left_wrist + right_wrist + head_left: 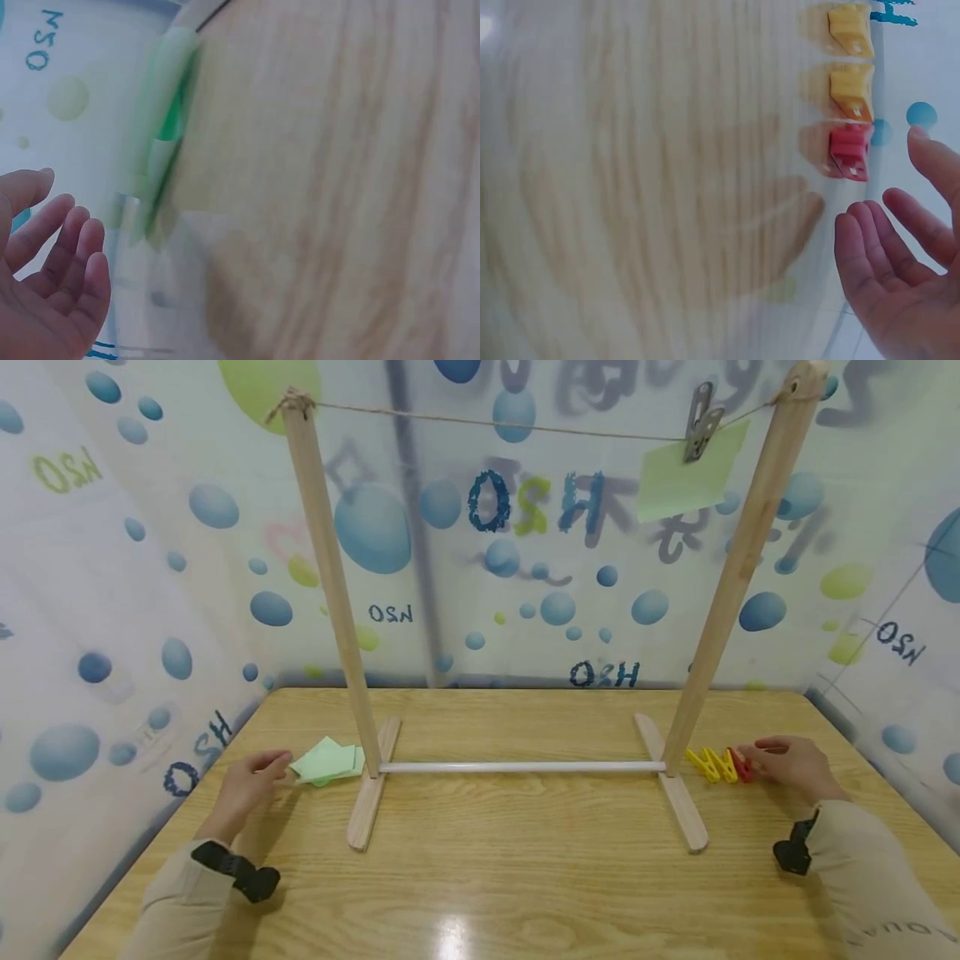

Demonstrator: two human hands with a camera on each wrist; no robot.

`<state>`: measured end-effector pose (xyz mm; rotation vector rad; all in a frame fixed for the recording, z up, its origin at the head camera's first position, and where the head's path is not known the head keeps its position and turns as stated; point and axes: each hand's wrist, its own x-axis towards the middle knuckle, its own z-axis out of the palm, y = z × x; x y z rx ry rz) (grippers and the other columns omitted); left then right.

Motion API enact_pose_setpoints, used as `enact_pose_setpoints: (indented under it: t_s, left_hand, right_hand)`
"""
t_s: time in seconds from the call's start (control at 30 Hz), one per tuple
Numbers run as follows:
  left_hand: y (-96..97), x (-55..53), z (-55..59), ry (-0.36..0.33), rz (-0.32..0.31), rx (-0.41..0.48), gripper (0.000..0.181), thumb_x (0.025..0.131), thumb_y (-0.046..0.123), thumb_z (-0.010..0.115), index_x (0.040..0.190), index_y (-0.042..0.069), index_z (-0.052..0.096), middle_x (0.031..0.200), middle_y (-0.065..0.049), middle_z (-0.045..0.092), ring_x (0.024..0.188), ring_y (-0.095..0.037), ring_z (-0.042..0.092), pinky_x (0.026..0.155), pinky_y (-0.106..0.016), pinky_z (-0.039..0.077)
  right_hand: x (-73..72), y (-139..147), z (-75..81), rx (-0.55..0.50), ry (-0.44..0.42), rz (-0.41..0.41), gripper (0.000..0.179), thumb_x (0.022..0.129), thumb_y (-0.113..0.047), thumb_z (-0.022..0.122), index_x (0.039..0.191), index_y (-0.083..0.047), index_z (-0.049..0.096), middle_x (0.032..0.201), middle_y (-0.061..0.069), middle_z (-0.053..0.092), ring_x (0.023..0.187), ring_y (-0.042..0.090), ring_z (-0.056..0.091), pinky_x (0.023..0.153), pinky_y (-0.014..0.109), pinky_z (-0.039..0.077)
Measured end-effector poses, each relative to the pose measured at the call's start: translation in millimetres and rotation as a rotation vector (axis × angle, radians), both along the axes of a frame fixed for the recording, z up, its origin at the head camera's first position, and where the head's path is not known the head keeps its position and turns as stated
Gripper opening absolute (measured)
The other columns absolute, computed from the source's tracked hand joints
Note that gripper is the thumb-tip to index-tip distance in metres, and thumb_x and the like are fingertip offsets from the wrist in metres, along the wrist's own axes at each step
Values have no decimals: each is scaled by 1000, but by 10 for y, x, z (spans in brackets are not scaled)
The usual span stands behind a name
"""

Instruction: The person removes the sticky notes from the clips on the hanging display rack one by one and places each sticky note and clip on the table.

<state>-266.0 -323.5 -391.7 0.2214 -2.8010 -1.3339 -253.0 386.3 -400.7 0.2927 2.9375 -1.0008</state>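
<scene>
My left hand (251,782) is beside a small pile of light green paper slips (324,762) at the left foot of a wooden frame. In the left wrist view its fingers (90,232) are loosely bent, with a gap between them and the paper. On the right, my right hand (797,766) reaches toward a red clothespin (849,152), the nearest of a row with two yellow clothespins (851,91). Nothing lies between its relaxed fingers and thumb in the right wrist view. Another green slip (686,477) hangs from the string (480,422) by a metal clip (701,431).
Two wooden posts (333,585) stand on flat wooden feet (367,810), joined low down by a white rod (525,767). The string runs between the post tops. Behind the wood-grain table (517,852) is a curtain (480,585) printed with bubbles.
</scene>
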Motion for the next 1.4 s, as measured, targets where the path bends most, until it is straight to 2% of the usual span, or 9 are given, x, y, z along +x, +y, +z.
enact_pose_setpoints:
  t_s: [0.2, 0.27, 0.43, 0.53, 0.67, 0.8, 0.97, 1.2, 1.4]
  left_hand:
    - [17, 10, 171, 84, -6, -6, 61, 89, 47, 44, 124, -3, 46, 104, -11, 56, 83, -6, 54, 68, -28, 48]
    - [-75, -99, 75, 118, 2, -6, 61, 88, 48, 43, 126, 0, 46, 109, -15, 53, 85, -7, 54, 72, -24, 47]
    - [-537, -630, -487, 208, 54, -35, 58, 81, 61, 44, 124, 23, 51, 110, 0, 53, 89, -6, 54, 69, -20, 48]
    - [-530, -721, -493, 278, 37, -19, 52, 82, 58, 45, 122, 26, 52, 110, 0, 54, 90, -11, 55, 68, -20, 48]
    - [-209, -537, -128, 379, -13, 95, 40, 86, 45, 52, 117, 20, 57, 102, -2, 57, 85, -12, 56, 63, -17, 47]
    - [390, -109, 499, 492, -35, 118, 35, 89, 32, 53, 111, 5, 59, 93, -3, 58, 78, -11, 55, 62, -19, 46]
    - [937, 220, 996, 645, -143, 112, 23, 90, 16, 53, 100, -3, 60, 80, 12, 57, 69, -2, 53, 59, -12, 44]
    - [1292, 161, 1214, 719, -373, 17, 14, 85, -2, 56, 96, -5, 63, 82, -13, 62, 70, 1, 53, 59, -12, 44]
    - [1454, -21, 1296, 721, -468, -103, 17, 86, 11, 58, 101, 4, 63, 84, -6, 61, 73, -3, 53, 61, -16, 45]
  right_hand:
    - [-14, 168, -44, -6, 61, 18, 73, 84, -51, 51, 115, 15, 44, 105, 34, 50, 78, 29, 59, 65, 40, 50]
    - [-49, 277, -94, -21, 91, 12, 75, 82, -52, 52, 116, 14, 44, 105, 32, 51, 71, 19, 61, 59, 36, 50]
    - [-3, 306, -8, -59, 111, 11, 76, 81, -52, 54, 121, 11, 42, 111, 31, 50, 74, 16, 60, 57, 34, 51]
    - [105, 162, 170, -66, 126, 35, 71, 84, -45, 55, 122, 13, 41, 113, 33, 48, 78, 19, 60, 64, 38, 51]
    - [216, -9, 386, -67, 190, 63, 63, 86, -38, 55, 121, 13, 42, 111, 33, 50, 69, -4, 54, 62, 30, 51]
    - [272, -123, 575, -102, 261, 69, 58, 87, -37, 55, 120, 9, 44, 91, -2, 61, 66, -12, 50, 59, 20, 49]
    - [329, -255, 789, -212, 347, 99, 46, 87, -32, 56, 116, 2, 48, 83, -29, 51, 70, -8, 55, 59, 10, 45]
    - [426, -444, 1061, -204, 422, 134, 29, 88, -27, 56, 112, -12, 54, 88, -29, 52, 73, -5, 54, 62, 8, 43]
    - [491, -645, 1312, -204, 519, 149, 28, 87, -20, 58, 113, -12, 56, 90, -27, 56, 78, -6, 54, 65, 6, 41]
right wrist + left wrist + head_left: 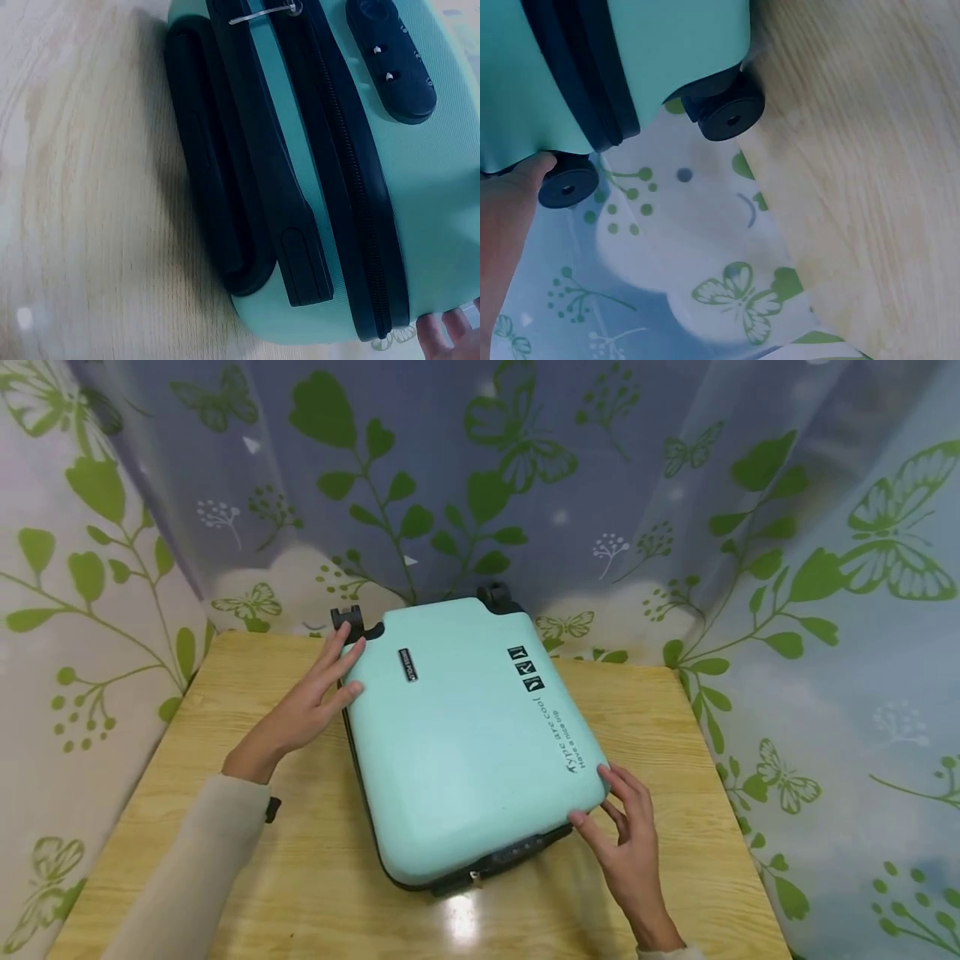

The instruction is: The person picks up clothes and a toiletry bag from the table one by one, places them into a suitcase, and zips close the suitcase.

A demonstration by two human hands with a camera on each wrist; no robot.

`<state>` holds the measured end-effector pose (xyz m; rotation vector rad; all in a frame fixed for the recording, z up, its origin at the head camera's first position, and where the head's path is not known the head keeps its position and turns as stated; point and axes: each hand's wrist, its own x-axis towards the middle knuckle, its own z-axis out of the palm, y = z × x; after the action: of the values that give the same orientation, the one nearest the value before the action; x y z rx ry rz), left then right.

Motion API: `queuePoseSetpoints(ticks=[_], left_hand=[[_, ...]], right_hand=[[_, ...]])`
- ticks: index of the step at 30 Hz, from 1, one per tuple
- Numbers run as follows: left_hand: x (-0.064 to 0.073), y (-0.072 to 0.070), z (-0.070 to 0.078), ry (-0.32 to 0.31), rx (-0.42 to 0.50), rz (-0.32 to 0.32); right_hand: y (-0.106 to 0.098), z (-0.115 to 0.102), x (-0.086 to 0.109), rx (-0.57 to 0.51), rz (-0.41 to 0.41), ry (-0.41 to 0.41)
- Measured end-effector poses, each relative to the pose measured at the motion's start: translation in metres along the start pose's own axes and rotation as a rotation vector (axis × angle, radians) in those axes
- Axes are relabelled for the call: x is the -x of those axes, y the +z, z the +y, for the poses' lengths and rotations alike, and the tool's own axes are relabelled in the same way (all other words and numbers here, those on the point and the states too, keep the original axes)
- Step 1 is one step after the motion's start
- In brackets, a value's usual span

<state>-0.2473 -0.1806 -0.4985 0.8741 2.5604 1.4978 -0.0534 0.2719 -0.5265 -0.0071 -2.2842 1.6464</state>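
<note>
A mint-green hard-shell suitcase (457,735) lies flat on the wooden table, slightly turned, its wheels toward the curtain. My left hand (303,702) rests with spread, fairly straight fingers along its left side, fingertips close to a black wheel (347,619). In the left wrist view, a digit of that hand reaches one wheel (568,181). At the near right corner, my right hand (626,843) holds the shell between thumb and fingers. The right wrist view has the zipper (352,172), a black carry handle (262,150) and the combination lock (394,64).
The pale wooden table (300,877) extends to both sides of the suitcase. A curtain (600,510) printed with leaves and butterflies hangs behind it, and similar patterned cloth stands at left and right.
</note>
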Motion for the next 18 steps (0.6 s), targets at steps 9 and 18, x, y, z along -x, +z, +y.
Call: queuePoseSetpoints(ticks=[9, 18], left_hand=[[-0.017, 0.0, 0.001, -0.053, 0.015, -0.024], [-0.03, -0.003, 0.004, -0.071, 0.004, -0.032]], right_hand=[[0.005, 0.0, 0.007, 0.045, 0.031, -0.029], [0.008, -0.007, 0.014, 0.092, 0.04, -0.003]])
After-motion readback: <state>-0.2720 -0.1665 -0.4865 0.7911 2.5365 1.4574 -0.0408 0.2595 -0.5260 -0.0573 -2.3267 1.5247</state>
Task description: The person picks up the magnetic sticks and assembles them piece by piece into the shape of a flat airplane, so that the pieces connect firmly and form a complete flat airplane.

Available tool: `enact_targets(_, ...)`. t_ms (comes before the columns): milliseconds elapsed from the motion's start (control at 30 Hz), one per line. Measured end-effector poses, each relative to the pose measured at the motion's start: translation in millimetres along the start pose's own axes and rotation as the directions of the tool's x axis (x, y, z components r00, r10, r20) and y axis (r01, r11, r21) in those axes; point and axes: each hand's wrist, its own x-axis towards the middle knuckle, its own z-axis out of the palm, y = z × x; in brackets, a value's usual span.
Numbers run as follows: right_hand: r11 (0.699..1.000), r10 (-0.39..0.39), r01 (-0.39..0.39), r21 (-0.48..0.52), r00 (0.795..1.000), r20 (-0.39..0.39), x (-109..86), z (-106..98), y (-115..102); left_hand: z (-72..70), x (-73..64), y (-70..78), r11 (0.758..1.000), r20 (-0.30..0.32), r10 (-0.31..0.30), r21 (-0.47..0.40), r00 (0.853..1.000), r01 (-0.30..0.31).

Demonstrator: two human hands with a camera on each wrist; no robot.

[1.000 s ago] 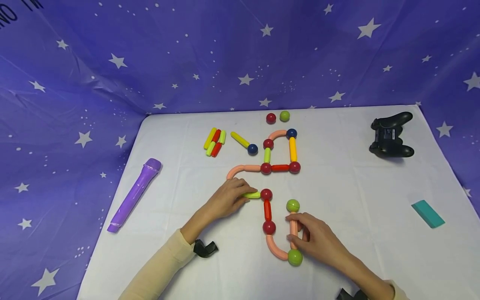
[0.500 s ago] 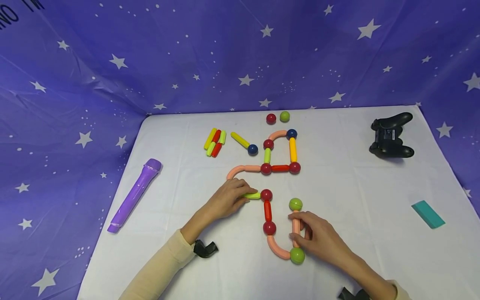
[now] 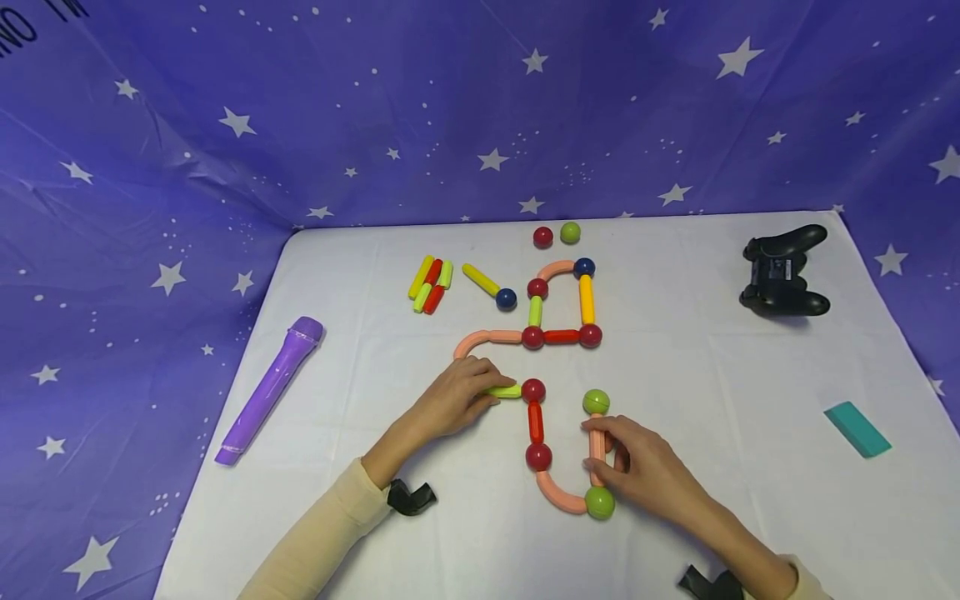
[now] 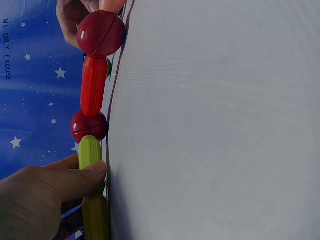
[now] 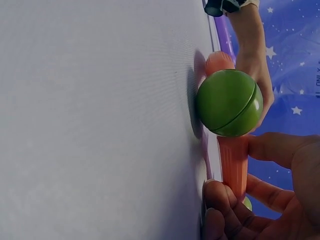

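My left hand (image 3: 461, 396) pinches a lime-green stick (image 4: 90, 150) whose end meets a red ball (image 3: 533, 390). In the left wrist view, a darker yellow stick (image 4: 96, 215) lies beyond my thumb. From that ball a red stick (image 3: 536, 423) leads down to a second red ball (image 3: 538, 457), then a curved pink stick (image 3: 558, 493). My right hand (image 3: 652, 467) holds a straight pink stick (image 5: 234, 165) between thumb and fingers. A green ball (image 3: 596, 402) caps its far end, and another green ball (image 5: 229, 102) joins its near end to the curved stick.
Farther back lies a loop of sticks and balls (image 3: 561, 337) with a curved pink tail. Loose sticks (image 3: 431, 285), a yellow stick with a blue ball (image 3: 506, 299) and two single balls lie behind. A purple microphone-shaped tube (image 3: 270, 392), black game controller (image 3: 783, 271) and teal block (image 3: 857, 429) flank them.
My right hand has shifted slightly right and away from me, carrying the straight pink stick, both green balls and the curved stick's end along. My left hand stays in place.
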Motion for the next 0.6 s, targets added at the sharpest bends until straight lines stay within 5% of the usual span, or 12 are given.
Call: enact_targets(600,1.000,-0.003,0.003,0.002,1.000,-0.004,0.0,0.2,2.0,-0.4,0.1,1.0,1.000,0.012,-0.013,0.016,1.000,0.013)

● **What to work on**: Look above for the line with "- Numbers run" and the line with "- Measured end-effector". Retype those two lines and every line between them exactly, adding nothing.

● **Response for this exercise**:
- Numbers run as follows: left_hand: x (-0.064 to 0.073), y (-0.072 to 0.070), z (-0.070 to 0.078), ry (-0.32 to 0.31), rx (-0.42 to 0.50), rz (-0.32 to 0.32); right_hand: y (-0.106 to 0.098), z (-0.115 to 0.102), x (-0.086 to 0.109), rx (-0.57 to 0.51), rz (-0.41 to 0.41), ry (-0.41 to 0.41)
- Measured end-effector poses, each relative to the pose measured at the motion's start: translation in metres along the start pose's own axes and rotation as a rotation vector (axis × angle, radians) in those axes

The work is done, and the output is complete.